### Task:
In the copy, keep every line below as it is and leave out the pictures.

### Data excerpt:
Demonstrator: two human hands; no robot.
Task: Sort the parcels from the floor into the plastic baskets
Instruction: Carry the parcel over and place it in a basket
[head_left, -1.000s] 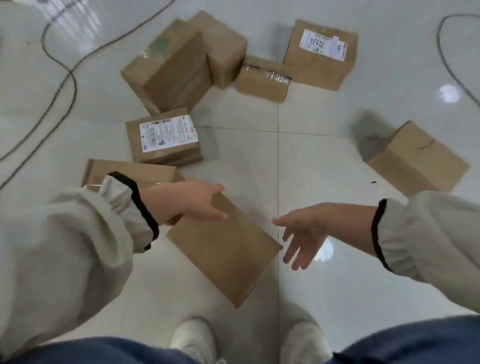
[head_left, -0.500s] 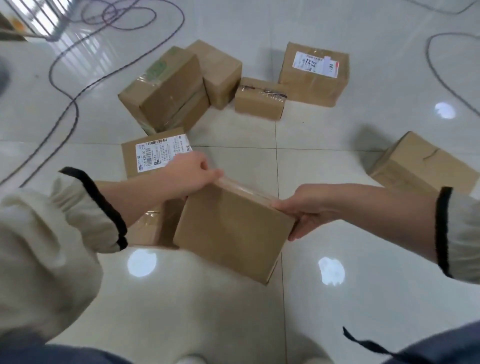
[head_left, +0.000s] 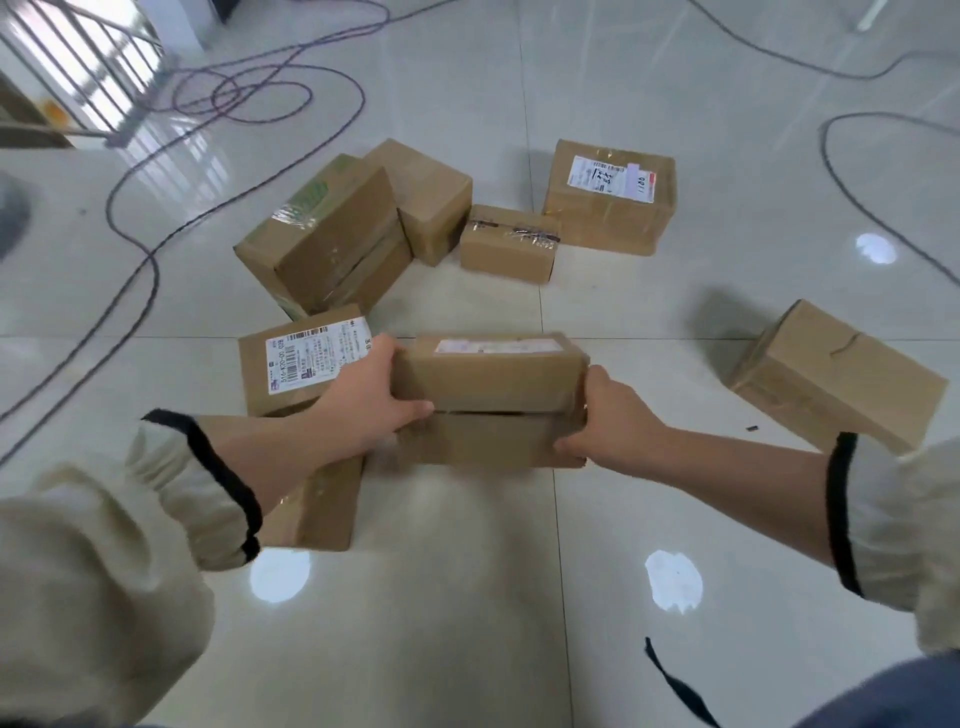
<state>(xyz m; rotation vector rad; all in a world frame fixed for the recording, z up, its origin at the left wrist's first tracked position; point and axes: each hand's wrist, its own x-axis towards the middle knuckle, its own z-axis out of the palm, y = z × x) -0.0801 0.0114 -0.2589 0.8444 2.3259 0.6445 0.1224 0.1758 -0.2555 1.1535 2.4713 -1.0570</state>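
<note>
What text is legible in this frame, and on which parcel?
"516-K70-00 028": sideways on the white label of the near-left parcel; finer print too small.
"1180", apparently: handwritten on the label of the far-right parcel; the rest unreadable.
Label on the held parcel: blurred, unreadable.
Green print on the large taped parcel: unreadable.

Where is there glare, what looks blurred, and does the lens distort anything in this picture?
Head view: round glare spots on the glossy floor, two low, one far right; the held box is slightly motion-blurred, the far labelled box sharper; the railing leans, likely wide-lens distortion; a soft shadow lies left of the right box.
</note>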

### Solution for this task:
Demonstrator: two human hands; no robot.
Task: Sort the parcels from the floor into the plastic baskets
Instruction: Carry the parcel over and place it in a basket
[head_left, -1.000s] 
[head_left, -0.500s] 
[head_left, +0.000s] 
<state>(xyz m; rotation vector rad; all in a world frame fixed for the recording, z up, its origin at the left wrist's first tracked position; point and axes: each hand's wrist, its own x-axis towards the middle knuckle, its own z-axis out of the palm, y = z × x) -0.0801 0.0114 -0.2589 0.8444 2.3259 0.6445 0.1224 0.1758 -0.2555 1.1535 2.4713 -1.0570</state>
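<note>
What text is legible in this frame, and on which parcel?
"516-K70-00 028": sideways on the white label of the near-left parcel; finer print too small.
"1180", apparently: handwritten on the label of the far-right parcel; the rest unreadable.
Label on the held parcel: blurred, unreadable.
Green print on the large taped parcel: unreadable.

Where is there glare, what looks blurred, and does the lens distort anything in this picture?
Head view: round glare spots on the glossy floor, two low, one far right; the held box is slightly motion-blurred, the far labelled box sharper; the railing leans, likely wide-lens distortion; a soft shadow lies left of the right box.
</note>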

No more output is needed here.